With Neiman Marcus Group expected to be sold as early as next month for a minimum of $100 a share, or in the $5 billion range, concerns are mounting over what it will all mean for the luxury chain’s future and its ongoing expansion.
At the moment, it appears the bidding action has boiled down to two front-runners — Kohlberg, Kravis Roberts & Co. teaming with Bain Capital Partners, and Thomas H. Lee with The Blackstone Group. Other private equity firms apparently have taken a pass. According to a source close to one of them: “Final bids are due no later than April 29. Most likely there will be a decision by the second week of May.”
But whoever buys Neiman’s will be under enormous pressure to maintain and build on the significant growth the retailer has seen over the last few years. Higher revenues and earnings will be required to support the huge investment, and for a financial buyer seeking to flip the business for a profit, that means an accelerated expansion is practically a certainty.
Industry experts say Neiman’s could tap many more locations in the U.S., and begin opening stores overseas.
“Neiman Marcus is the sleeping giant of luxury,” said Steve Greenberg, president of the Greenberg Group retail real estate advisers. “They’re in so many markets, like Boston, where they have one store downtown and never went to the suburbs. In Chicago, there’s Neiman’s downtown and one in Northbrook. That’s not a lot of stores for one of the biggest markets in America. There are 25 major markets in America, and Neiman’s only has 35 stores.
“I don’t think we need one in Pittsburgh, but you can have second stores in a lot of major markets,” he continued. “And why can’t there be a small Neiman’s in La Jolla or Santa Barbara [Calif.] — smaller markets that are very, very affluent? Neiman’s already seems to be picking off some of the smaller markets, particularly in Texas where the brand is so strong.”

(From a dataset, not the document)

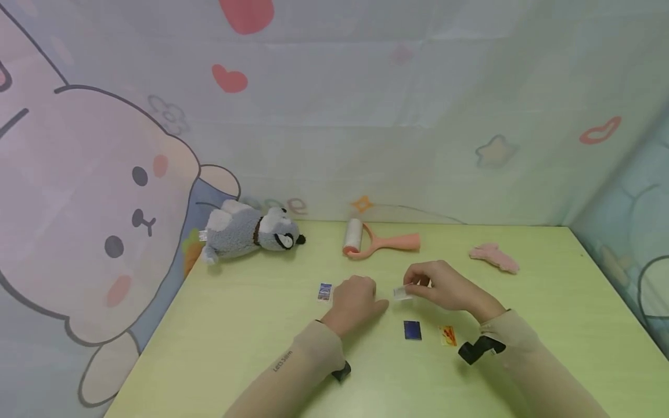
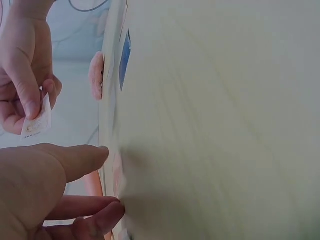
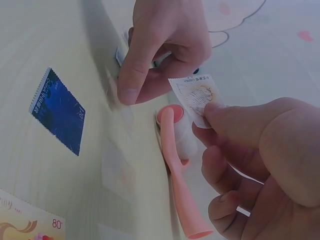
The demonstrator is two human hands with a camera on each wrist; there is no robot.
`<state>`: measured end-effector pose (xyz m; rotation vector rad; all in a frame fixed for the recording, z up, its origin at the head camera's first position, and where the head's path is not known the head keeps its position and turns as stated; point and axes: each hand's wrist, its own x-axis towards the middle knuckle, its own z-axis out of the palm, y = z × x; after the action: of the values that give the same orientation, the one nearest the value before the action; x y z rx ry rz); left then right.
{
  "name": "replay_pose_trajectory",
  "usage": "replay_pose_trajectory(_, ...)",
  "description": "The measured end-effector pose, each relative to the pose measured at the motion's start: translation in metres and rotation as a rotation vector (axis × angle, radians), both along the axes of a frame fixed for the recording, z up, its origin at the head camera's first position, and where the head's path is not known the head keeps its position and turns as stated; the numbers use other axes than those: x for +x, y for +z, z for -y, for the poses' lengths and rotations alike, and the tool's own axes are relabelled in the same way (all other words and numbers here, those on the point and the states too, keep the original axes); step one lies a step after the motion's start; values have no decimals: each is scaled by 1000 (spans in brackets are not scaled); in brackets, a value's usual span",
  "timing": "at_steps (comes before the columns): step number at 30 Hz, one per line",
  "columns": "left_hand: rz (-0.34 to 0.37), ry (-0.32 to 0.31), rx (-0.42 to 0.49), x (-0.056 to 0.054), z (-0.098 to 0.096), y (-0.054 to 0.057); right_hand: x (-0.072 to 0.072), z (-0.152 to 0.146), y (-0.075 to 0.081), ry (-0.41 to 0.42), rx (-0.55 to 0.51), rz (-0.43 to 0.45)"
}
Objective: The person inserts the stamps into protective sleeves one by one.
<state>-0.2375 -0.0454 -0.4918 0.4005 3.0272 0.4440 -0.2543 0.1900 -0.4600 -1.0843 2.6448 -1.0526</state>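
My right hand [image 1: 441, 284] pinches a small pale postage stamp [image 3: 196, 100] between thumb and fingers, lifted above the table. In the right wrist view its perforated edge and printed drawing show. My left hand [image 1: 355, 302] is low at the tabletop, just left of that stamp; in the left wrist view its thumb and fingers stand apart with nothing visible between them. A dark blue stamp [image 1: 412, 330] lies in front of the hands, with a yellow-orange stamp [image 1: 448, 335] to its right. Another blue-and-white stamp [image 1: 324, 292] lies left of my left hand.
At the back of the green table [image 1: 219, 348] lie a grey plush dog [image 1: 235, 232] and a lint roller [image 1: 392, 241] with a coral handle. A pink fluffy item [image 1: 494, 258] lies at the right. A printed cloth backdrop [image 1: 334, 104] rises behind the table.
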Motion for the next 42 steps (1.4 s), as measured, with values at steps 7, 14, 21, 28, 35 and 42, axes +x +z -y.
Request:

Speculation on expanding Neiman’s heated up this month when an executive from Vornado Realty, at one time said to be among the firms that could invest in the retailer, estimated at a recent investor luncheon that the chain could double its store count. Several hedge funds, who have done their own leveraged buyout models on Neiman’s, said the brand could support up to 60 or 70 stores, as reported. Based on their LBO models, doubling the store base would peg Neiman’s earnings before interest, taxes, depreciation and amortization at $1 billion, against the expected $500 million based on existing operations. For fiscal year 2004, total revenues were $3.55 billion compared with $3.1 billion in the prior year. Net earnings were $205 million, compared with $109 million for fiscal year 2003, which represents an increase of 87 percent.